Portanto, o aumento do aumento acima da inflação garante o poder de compra dos brasileiros, fazendo valer a “política de valorização” do salário mínimo.
Dessa forma, implicará em um aumento das despesas federais em cerca de R$ 6,8 bilhões. Pois, os benefícios pagos pelo Instituto Nacional do Seguro Social (INSS) e diversos benefícios sociais e trabalhistas, como o seguro-desemprego, abono salarial PIS/Pasep, o Benefício de Prestação Continuada (BPC), entre outros, são vinculados ao salário mínimo e também passarão por reajuste.
Salário mínimo necessário
Contudo, de acordo com o Departamento Intersindical de Estatísticas e Estudos Socioeconômicos (Dieese), em novembro de 2022, o salário mínimo necessário para contemplar as necessidades básicas, como alimentação, moradia, vestuário, educação.
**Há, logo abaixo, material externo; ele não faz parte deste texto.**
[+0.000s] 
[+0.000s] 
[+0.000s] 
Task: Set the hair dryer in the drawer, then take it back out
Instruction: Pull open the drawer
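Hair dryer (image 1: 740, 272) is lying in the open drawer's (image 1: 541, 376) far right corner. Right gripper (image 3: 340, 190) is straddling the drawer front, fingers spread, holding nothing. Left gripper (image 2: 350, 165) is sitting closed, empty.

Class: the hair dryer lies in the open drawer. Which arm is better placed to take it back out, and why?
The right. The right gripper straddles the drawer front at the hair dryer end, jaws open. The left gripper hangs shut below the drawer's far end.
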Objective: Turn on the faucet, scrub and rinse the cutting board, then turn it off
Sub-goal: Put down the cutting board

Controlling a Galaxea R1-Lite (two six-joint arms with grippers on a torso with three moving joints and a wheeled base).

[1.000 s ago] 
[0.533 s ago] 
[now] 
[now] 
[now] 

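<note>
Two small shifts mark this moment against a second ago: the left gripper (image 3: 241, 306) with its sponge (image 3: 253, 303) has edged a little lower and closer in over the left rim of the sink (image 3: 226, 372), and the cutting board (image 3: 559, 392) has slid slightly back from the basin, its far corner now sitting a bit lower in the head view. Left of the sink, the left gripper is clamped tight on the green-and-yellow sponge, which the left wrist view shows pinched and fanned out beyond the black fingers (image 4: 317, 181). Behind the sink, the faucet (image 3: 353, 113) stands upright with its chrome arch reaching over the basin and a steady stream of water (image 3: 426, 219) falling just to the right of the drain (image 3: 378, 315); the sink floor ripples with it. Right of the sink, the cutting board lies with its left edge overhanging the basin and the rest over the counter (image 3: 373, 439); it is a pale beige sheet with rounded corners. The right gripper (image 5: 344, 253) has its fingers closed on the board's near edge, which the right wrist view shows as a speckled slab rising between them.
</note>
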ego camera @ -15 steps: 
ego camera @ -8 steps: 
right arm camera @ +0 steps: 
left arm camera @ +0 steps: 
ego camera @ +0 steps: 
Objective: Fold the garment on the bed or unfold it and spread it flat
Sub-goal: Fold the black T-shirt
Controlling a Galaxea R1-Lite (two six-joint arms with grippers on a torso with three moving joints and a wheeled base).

Além de higiene, transporte, lazer e previdência de uma família com quatro pessoas deveria ser cerca de R$ 6.575,30.
Reajuste ameaçado
Por mais que o reajuste do salário mínimo tenha sido aprovado pelo Congresso Nacional no final do ano passado, o presidente Lula ainda não sancionou o novo valor de R$ 1.320,00 para ser pago em 2023. Assim, embora os recursos para pagar o salário mínimo neste valor estejam reservados no orçamento, a peça orçamentária ainda não teve a sanção presidencial.